Magic Foam Sales Corp. v. Mystic Foam Corp.

98 N.E.2d 439, 59 Ohio Law. Abs. 468, 89 U.S.P.Q. (BNA) 190, 44 Ohio Op. 185, 1950 Ohio Misc. LEXIS 321
CourtCuyahoga County Common Pleas Court
DecidedNovember 14, 1950
DocketNo. 595752
StatusPublished
Cited by1 cases

This text of 98 N.E.2d 439 (Magic Foam Sales Corp. v. Mystic Foam Corp.) is published on Counsel Stack Legal Research, covering Cuyahoga County Common Pleas Court primary law. Counsel Stack provides free access to over 12 million legal documents including statutes, case law, regulations, and constitutions.

Bluebook
Magic Foam Sales Corp. v. Mystic Foam Corp., 98 N.E.2d 439, 59 Ohio Law. Abs. 468, 89 U.S.P.Q. (BNA) 190, 44 Ohio Op. 185, 1950 Ohio Misc. LEXIS 321 (Ohio Super. Ct. 1950).

Opinion

OPINION

By KOVACHY, J:

The Magic Foam Sales Corporation, an Ohio corporation, located at Cincinnati, claims an infringement of its common law trademark “Magic Foam” by the Mystic Foam Corporation, an Ohio corporation of Cleveland.

Magic Foam, Inc., an immediate predecessor of plaintiff, was incorporated November 14, 1932, at which time it took over the upholstery cleaner business of a partnership and acquired at the same time the latter’s trade name “Magic Foam.” The plaintiff was organized on or about January 17, 1935.

The defendant was organized on or about March 8, 1934. Its immediate predecessor was a partnership which commenced using the trade-mark “Mystic Foam” around December 15, 1933, and obtained a United States registered trade-mark for it on October 8, 1935.

There is no question here that the public use of the expresión “Magic Foam” antedates that of “Mystic Foam.”

Plaintiff claims that the term “Mystic Foam” is confusingly similar to that of “Magic Foam” and asks that the defendant be enjoined from using the term “Mystic Foam” in its corporate name, as a trade-mark or on any of its labels or literature and that an accounting for profits and damages be awarded it against the defendant.

In the trial of this cause defendant made motions for judgment at the close of plaintiff’s case, in the midst of the presentation of its own case and at the close of all the evidence. These motions were taken under advisement by the Court.
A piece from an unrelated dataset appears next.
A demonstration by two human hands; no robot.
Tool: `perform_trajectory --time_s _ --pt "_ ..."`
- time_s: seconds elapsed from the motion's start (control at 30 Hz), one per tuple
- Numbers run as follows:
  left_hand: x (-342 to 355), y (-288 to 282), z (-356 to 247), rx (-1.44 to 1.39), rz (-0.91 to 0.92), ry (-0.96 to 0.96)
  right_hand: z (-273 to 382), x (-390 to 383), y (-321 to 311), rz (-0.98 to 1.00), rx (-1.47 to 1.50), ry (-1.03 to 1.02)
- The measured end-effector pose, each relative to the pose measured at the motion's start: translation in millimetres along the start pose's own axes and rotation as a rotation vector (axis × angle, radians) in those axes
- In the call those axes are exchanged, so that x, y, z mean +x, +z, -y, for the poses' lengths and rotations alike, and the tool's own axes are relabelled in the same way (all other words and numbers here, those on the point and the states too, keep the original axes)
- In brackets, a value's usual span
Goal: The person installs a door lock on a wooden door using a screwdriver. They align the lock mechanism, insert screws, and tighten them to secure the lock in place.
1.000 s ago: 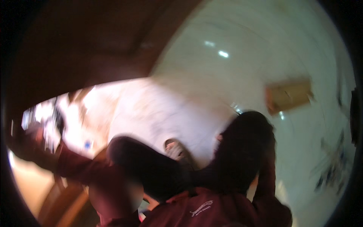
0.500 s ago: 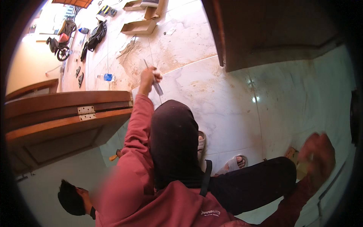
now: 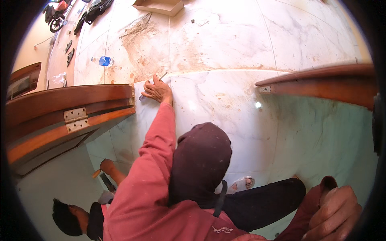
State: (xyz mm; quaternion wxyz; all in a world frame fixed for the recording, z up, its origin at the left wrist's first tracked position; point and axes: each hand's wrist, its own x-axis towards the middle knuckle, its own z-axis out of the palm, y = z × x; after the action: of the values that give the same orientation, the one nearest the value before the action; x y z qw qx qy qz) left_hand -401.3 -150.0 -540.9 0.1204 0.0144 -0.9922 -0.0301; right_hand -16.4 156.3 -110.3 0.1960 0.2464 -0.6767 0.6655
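- Left hand: fingers spread flat on the pale marble slab, near its top-left corner, a thin tool projecting past the slab's upper edge.
- Right hand: lower right, fingers curled together; whether it holds anything cannot be told.
- Wooden door frame, with hinge, abuts the slab's left edge.
- Dusty tiled floor lies open beyond; a water bottle stands well apart.

An open, shallow, brown cardboard box lies on the pale marble floor at the top edge. A clear plastic bottle with a blue label band lies on its side, upper left. No signs or screens noted.
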Motion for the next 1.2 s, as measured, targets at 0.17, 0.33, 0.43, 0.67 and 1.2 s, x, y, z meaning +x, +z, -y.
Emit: perform_trajectory --time_s 0.17,0.33,0.43,0.67,1.2 --pt "-4.0 8.2 -4.3 0.028 -0.079 0.010 -36.5 57.5 11.0 -0.136 -0.011 0.013" --pt "2.3 -0.2 -11.6 0.058 -0.070 0.004 -87.8 107.8 33.3 -0.325 -0.108 0.091" --pt "2.1 -7.8 -14.3 0.033 -0.058 0.023 -131.1 119.0 48.6 -0.456 -0.172 0.334" --pt "7.9 -16.0 -19.2 0.022 0.001 -0.016 -283.2 102.5 35.2 -0.538 -0.249 1.126" --pt "21.4 -22.1 -25.9 0.077 0.116 -0.037 -698.6 306.5 -214.9 -0.443 -1.082 0.717"
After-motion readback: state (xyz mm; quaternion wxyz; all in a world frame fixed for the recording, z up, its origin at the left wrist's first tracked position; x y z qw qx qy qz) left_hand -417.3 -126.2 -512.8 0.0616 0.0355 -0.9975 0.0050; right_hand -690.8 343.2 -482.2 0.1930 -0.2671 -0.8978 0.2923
Inasmuch as the Court now has the benefit of the evidence presented by both sides in the cause it desires to make its rulings on the basis of all the evidence before it.

One of the grounds on which defendant bases its motions is that the plaintiff does not come into court with clean hands. [470]*470In its ruling herein the Court gives this claim its main consideration.
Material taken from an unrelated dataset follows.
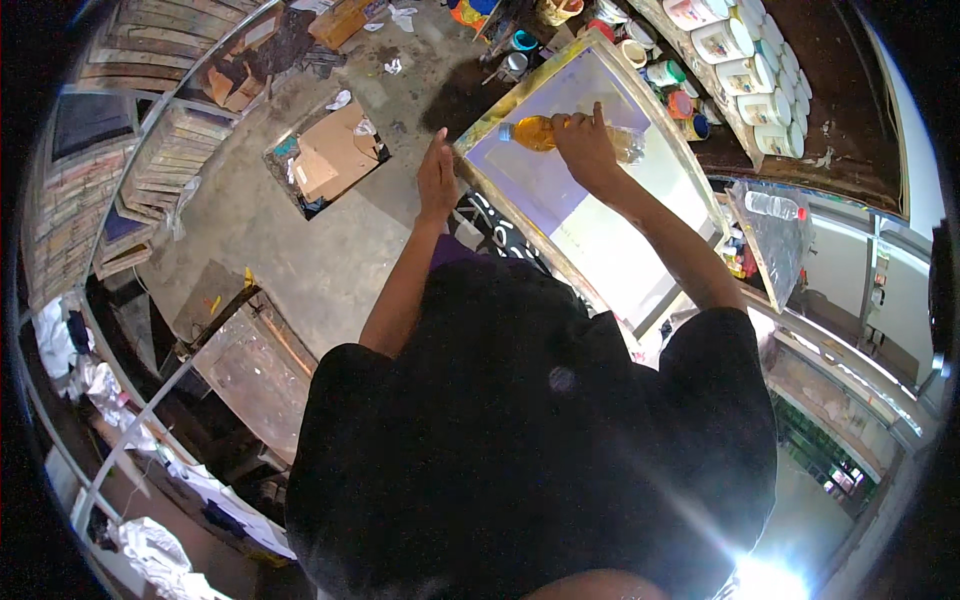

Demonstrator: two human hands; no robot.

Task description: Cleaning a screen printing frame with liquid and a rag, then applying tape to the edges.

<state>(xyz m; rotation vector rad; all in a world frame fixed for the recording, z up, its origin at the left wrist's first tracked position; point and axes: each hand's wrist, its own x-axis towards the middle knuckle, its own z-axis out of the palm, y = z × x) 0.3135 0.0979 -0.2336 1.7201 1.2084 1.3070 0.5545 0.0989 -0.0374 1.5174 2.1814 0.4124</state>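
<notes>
My right hand point(588, 150) is wrapped round a clear plastic bottle point(535, 133) of amber liquid. The bottle lies almost level above a wood-edged frame point(520, 222), its neck pointing left; part of its body is behind my fingers. Inside the frame, a purple-tinted panel point(545, 195) covers the far left portion and a bright white area point(625, 255) the nearer right portion. My left hand point(437, 178) is held upright beside the frame's left corner, fingers straight and holding nothing; whether it touches the edge I cannot tell.
Several white tubs point(745, 75) line a shelf at the far right, with paint containers point(665, 73) below. A flattened cardboard piece point(335, 155) lies on the concrete floor. Stacked wooden frames point(185, 150) stand at the left. A clear bottle with a red cap point(770, 206) rests at the right.
</notes>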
Labels (Defendant’s Exhibits 24 and 25) used by the plaintiff on its product carry the following expressions:

1. “Patent Pending.”

2. “Restores the natural oils usually lost with ordinary cleaners.”

3. “Won’t burn or explode.”

4. “Exterminates and acts as a protective agent against moths.”

5. “The sterilization action is fatal to disease and germs lurking in the fabric.”

6. “It does not harm the hands.”

Its advertisements carry the statement — “Magic Foam, the original Foam type cleaner.” (Defendant’s Exhibit 82)

Item No. 1 — Patent Pending — has been printed on the labels since the inception of the “Magic Foam” business in 1932 despite the fact that no patent had ever been applied for. It leads purchasers to believe that “Magic Foam” is made up of a compound which is novel and unique and possesses qualities which are unusual and unpossessed by other products on the market. It, also, deters others from selling a like product for fear of infringing upon the monopoly about to be granted. The use of this term on labels is a clear fraud upon the public and a badge of dishonesty in the conductance of plaintiff’s business.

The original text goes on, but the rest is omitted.